Broken behavior (unable to load written data) with str dtype on main #3167

@ianhi

Description

@ianhi

Zarr version

main

Numcodecs version

0.16.1

Python Version

3.11

Operating System

Mac

Installation

script metadata

Description

On main you can write an array with the str dtype. However, you cannot read it back.

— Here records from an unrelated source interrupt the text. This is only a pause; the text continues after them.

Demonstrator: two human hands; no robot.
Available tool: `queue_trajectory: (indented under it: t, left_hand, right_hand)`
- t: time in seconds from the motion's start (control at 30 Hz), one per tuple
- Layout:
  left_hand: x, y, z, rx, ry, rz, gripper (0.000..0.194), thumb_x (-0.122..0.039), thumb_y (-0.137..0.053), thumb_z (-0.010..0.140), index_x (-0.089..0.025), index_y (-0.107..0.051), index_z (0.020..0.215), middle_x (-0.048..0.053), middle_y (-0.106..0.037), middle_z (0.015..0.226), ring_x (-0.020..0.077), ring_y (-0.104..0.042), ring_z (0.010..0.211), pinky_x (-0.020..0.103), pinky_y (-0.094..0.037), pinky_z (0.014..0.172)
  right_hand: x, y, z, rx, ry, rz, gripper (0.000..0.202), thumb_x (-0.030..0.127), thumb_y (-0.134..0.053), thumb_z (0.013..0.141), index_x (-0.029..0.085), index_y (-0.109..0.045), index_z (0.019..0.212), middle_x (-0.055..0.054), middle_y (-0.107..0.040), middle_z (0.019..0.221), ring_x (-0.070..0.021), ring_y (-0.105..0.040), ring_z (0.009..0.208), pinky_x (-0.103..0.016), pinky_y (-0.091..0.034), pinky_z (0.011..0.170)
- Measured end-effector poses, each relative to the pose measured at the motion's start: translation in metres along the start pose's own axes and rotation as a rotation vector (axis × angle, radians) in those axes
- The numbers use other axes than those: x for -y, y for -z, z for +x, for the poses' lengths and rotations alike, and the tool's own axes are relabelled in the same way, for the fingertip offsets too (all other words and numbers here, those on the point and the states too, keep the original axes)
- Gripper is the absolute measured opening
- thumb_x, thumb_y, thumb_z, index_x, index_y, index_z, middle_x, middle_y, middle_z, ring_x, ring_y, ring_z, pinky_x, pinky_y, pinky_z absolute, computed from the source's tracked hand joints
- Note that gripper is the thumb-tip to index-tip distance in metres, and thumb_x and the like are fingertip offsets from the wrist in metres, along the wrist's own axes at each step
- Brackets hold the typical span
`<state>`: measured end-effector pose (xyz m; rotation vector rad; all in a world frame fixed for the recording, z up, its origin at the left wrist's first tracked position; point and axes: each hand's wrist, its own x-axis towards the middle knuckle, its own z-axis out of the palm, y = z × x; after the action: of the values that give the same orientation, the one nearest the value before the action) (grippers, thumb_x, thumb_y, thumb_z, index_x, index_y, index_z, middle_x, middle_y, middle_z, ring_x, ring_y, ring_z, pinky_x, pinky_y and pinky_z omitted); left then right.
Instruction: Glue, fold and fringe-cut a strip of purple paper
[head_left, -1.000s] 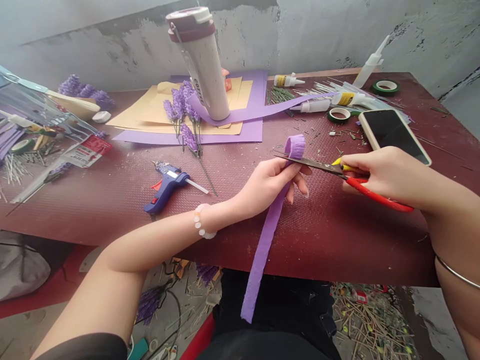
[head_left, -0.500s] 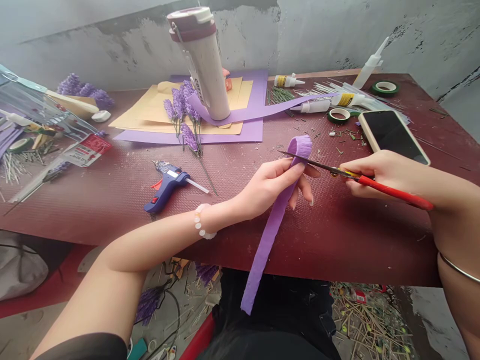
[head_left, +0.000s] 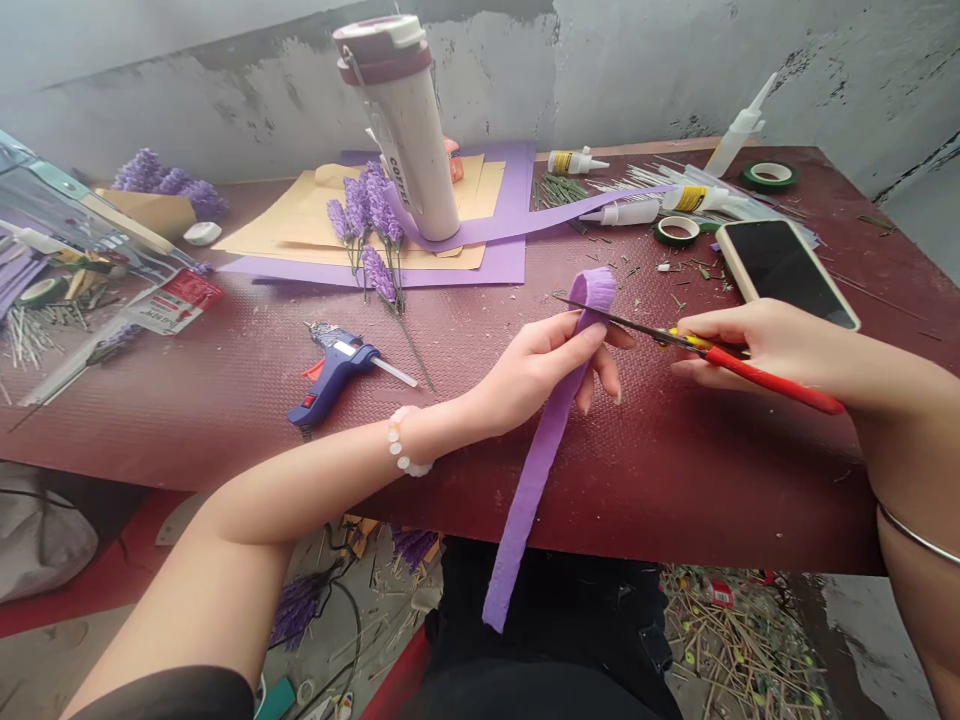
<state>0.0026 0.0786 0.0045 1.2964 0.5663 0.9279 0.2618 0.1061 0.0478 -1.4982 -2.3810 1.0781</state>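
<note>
My left hand (head_left: 559, 360) pinches a long purple paper strip (head_left: 529, 505) between thumb and fingers. The strip's top curls over in a loop with a fringed edge, and its long tail hangs past the table's front edge. In my right hand (head_left: 757, 345) are scissors with red handles (head_left: 776, 380), the hand closed around them. Their blades point left and lie across the strip's loop, just above my left thumb. How far the blades are apart is hard to make out.
A blue glue gun (head_left: 334, 375) and purple flower stems (head_left: 375, 225) lie left of my hands. Behind them a tall tumbler (head_left: 416, 140) stands on yellow and purple sheets. On the right are a phone (head_left: 787, 268), green tape rolls (head_left: 770, 177) and glue bottles (head_left: 739, 130).
The scissors and my right hand have shifted slightly left, and the handles sit a little differently. My left hand and the looped strip have moved slightly left too.
</note>
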Motion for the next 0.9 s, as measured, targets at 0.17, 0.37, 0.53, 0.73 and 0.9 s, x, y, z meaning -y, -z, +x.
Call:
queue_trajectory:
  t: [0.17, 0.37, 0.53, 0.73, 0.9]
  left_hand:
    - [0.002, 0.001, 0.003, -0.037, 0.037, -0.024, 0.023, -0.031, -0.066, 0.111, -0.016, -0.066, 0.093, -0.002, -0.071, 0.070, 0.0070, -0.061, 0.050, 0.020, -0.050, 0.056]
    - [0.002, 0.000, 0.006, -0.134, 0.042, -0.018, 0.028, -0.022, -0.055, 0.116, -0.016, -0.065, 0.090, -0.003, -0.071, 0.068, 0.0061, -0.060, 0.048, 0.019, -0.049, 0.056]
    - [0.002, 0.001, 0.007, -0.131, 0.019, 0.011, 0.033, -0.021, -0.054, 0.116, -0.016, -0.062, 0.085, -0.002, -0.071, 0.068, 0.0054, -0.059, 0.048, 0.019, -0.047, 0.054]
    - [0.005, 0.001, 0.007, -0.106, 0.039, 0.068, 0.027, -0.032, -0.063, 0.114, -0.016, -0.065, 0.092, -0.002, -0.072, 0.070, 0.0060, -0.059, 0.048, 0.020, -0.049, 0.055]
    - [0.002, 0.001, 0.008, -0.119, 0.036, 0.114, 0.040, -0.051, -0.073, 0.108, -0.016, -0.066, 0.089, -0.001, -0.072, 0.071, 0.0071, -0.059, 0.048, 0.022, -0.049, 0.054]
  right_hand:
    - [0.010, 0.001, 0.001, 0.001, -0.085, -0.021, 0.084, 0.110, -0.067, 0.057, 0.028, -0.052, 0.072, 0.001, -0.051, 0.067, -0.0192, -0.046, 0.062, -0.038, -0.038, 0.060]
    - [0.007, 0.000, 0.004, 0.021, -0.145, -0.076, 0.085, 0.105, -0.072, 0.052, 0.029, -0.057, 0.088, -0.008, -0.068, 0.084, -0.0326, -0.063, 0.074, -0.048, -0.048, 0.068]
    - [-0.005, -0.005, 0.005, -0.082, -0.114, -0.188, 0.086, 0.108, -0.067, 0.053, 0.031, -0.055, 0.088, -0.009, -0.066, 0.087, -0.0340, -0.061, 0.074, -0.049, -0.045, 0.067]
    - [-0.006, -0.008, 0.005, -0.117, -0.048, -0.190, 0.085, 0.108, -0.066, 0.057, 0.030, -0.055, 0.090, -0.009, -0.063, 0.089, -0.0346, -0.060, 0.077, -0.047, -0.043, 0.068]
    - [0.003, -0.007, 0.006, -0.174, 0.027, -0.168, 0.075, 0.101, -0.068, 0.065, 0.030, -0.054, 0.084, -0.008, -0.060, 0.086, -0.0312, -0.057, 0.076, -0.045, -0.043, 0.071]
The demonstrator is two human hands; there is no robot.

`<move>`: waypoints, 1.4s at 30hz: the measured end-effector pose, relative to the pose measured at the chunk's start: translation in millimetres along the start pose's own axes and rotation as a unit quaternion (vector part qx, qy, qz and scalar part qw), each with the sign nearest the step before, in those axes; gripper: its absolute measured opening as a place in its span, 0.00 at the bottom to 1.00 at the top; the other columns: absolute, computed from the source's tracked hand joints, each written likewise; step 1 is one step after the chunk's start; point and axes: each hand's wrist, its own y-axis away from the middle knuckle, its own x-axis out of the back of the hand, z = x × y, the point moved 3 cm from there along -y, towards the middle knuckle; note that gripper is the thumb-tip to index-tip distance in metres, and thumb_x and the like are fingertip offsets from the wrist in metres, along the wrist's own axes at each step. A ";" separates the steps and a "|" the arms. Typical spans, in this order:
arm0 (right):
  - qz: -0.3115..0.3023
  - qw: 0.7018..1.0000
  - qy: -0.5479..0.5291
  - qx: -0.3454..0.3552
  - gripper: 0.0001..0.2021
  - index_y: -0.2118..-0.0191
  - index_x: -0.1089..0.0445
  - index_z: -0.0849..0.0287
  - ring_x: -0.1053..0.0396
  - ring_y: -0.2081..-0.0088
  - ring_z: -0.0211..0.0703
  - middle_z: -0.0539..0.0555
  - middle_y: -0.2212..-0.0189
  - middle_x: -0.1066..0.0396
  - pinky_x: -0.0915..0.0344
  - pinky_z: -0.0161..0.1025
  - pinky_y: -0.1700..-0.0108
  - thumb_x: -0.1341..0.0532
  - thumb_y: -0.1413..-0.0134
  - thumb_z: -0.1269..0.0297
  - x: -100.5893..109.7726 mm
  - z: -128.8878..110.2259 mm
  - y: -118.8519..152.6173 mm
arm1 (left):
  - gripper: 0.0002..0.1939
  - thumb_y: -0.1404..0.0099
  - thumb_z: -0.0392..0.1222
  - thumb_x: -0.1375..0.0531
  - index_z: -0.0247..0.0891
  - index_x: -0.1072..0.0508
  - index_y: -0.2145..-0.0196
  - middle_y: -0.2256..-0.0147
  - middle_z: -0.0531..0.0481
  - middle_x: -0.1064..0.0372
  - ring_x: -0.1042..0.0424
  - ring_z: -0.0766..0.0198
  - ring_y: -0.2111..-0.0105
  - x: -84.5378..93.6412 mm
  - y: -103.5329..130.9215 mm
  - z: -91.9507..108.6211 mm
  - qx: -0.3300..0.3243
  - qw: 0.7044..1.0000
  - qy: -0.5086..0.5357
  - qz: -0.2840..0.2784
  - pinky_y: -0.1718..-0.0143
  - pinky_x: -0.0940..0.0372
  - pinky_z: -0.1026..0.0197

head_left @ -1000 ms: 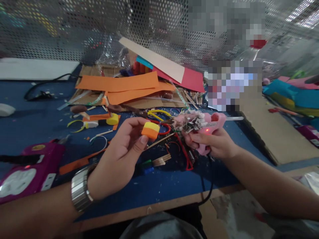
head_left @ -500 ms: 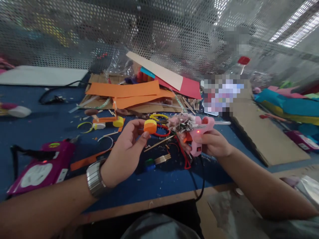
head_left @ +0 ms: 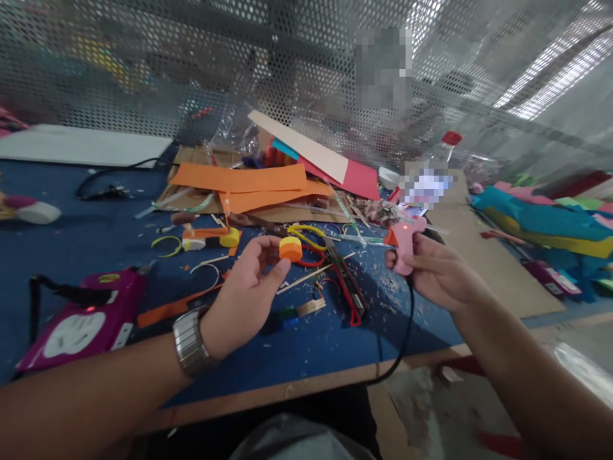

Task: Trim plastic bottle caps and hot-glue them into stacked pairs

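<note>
Between thumb and fingers, my left hand (head_left: 246, 294) pinches a small yellow and orange disc (head_left: 290, 249), held above the table. My right hand (head_left: 438, 268) is wrapped round the handle of a pink hot glue gun (head_left: 406, 246), whose small light glows red. Its nozzle end, covered in ragged greyish scraps, points left, and a clear glue stick (head_left: 438, 229) sticks out at the back. Beneath and between the hands lie a black and red cutter (head_left: 348, 281), a thin wooden stick (head_left: 311, 273) and scissors with a yellow handle loop (head_left: 306, 234).
At the left sits a purple device (head_left: 86, 319) with a black cord. Orange paper strips (head_left: 239, 177) and cardboard lie at the back, before a perforated metal screen (head_left: 191, 64). A small orange model with round wheels (head_left: 211, 237) stands left of my left hand. Cardboard (head_left: 498, 268) leans right.
My right hand has carried the glue gun to the right and slightly up, away from the disc, uncovering the cutter. My left hand still holds the disc in nearly the same spot.
</note>
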 end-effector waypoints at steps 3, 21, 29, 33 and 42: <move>0.032 0.999 0.021 -0.006 0.22 0.47 0.18 0.49 0.16 0.53 0.51 0.54 0.55 0.17 0.17 0.50 0.40 0.18 0.47 0.61 23.0 9.0 9.6 | 0.16 0.24 0.49 0.33 0.42 0.30 0.45 0.50 0.44 0.22 0.21 0.52 0.49 0.0 -0.8 -0.7 -0.011 1.000 0.000 -0.001 0.49 0.25 0.49; 0.112 0.993 0.039 0.003 0.30 0.41 0.19 0.46 0.15 0.41 0.56 0.55 0.40 0.17 0.22 0.50 0.30 0.17 0.49 0.60 68.3 39.2 35.9 | 0.14 0.25 0.46 0.33 0.41 0.30 0.47 0.50 0.44 0.21 0.21 0.53 0.49 -0.6 -1.6 0.7 -0.022 1.000 0.001 -0.007 0.51 0.24 0.51; 0.135 0.990 0.029 -0.027 0.30 0.42 0.20 0.47 0.11 0.52 0.52 0.55 0.48 0.12 0.13 0.44 0.44 0.16 0.51 0.64 82.6 42.8 41.3 | 0.13 0.24 0.45 0.33 0.41 0.27 0.46 0.53 0.45 0.22 0.21 0.52 0.50 -0.8 -0.2 0.5 -0.032 0.999 -0.009 -0.018 0.48 0.24 0.49; 0.146 0.984 0.105 -0.009 0.30 0.40 0.21 0.47 0.11 0.52 0.56 0.57 0.50 0.12 0.12 0.48 0.45 0.17 0.49 0.58 88.5 44.9 43.1 | 0.12 0.24 0.45 0.33 0.41 0.27 0.47 0.52 0.45 0.22 0.20 0.52 0.50 -1.2 -0.4 0.7 -0.036 0.999 -0.005 -0.021 0.49 0.23 0.49; 0.193 0.929 0.310 0.053 0.32 0.48 0.13 0.53 0.15 0.51 0.61 0.63 0.47 0.12 0.16 0.49 0.54 0.18 0.57 0.40 100.1 26.6 34.3 | 0.13 0.24 0.47 0.32 0.41 0.26 0.47 0.49 0.41 0.21 0.20 0.50 0.49 -2.7 0.8 2.5 -0.054 0.998 0.017 -0.037 0.46 0.24 0.47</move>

This is different than the behavior for 3.0.8 and seemingly an uncaught consequence of the dtype changes attn: @d-v-b

Steps to reproduce

# /// script
# requires-python = ">=3.11"
# dependencies = [
#   "zarr@git+https://github.com/zarr-developers/zarr-python.git@main",
# ]
# ///

import zarr

# each option here breaks in the same way
# string_data = ["abc", "ab", "a"]
# string_data = ["ab", "cd", "ef"]
string_data = ["ab"]

group = zarr.group("store.zarr", overwrite=True)
array = group.create("blah", shape=len(string_data), dtype=str)
array[:] = string_data

open_group = zarr.open("store.zarr")
open_group["blah"][:]

Gives:

traceback
Traceback (most recent call last):
  File "/Users/ian/Documents/dev/xarray/tmp/string_test.py", line 19, in <module>
    open_group["blah"][:]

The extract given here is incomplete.